* **EXERCISE REQUIREMENTS**: Wherever a line in the material contains the word "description", copy that line.

* **WORKING DATA**:
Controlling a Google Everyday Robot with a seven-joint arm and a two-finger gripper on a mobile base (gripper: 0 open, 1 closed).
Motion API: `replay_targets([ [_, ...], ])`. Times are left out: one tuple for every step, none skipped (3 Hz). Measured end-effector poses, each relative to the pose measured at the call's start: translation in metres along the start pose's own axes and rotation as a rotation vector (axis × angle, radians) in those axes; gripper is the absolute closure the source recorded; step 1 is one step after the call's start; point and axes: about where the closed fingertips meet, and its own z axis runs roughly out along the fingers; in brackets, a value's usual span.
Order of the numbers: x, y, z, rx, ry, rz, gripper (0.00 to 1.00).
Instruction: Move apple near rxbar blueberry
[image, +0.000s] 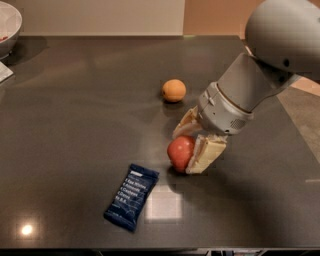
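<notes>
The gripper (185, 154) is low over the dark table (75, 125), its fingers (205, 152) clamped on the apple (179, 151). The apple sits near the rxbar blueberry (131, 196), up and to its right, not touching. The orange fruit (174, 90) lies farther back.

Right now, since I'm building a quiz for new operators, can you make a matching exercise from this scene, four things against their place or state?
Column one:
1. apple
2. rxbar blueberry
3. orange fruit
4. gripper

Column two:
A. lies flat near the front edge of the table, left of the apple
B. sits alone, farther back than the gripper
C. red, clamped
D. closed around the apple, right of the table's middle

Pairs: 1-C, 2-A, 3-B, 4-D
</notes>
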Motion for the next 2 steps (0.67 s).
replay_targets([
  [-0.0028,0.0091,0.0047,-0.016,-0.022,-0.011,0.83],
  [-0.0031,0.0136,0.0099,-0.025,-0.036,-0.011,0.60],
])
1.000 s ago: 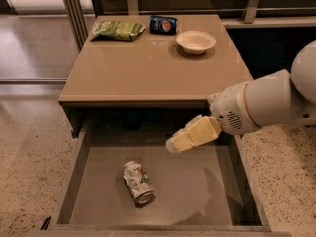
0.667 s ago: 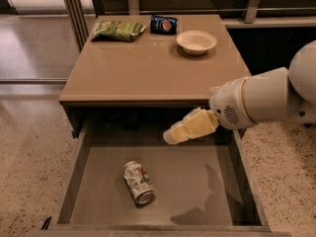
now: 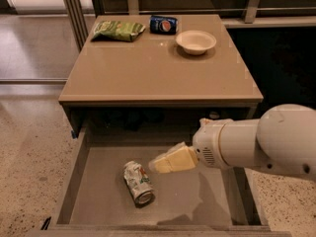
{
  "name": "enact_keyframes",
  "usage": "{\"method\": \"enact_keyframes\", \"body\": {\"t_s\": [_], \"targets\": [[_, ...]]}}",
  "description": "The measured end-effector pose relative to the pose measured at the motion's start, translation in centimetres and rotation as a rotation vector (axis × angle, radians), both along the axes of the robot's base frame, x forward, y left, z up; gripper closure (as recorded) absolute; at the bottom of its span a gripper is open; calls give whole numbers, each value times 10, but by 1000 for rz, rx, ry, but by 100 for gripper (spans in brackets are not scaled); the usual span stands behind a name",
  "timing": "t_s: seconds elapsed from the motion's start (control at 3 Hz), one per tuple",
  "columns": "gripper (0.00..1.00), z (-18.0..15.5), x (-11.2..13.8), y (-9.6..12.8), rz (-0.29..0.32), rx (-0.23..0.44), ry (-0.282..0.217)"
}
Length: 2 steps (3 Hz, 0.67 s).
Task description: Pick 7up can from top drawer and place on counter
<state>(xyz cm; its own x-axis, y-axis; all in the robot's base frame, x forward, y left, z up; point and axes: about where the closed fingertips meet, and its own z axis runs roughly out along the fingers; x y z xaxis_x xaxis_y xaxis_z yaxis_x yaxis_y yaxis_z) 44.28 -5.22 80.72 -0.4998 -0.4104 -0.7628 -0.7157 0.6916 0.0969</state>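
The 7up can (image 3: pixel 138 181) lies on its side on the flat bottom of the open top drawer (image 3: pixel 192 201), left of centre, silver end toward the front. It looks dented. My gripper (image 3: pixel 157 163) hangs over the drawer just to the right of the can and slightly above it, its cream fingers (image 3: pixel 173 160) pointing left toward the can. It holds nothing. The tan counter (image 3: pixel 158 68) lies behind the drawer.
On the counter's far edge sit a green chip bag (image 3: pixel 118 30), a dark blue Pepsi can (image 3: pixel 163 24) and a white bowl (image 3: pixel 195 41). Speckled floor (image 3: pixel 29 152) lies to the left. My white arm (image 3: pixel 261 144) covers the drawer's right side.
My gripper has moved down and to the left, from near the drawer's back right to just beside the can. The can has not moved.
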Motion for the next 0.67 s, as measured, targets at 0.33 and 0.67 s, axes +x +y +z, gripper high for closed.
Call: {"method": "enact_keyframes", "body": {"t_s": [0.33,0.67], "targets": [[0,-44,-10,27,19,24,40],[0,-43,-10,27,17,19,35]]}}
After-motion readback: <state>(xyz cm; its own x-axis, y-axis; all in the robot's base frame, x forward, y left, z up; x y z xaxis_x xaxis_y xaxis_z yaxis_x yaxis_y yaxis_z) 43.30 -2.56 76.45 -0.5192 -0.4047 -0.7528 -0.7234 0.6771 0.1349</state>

* **THE COMPLETED TASK**:
  "description": "The measured end-effector pose relative to the pose measured at the motion's start, translation in centimetres and rotation as a rotation vector (axis × angle, radians), both along the axes of the robot's base frame, x forward, y left, z up; gripper closure (as recorded) absolute; at the bottom of its span a gripper is open; calls give whole numbers, each value times 10, but by 1000 for rz, rx, ry, but by 100 for gripper (spans in brackets are not scaled); the usual span stands behind a name",
Task description: Pick 7up can from top drawer and place on counter

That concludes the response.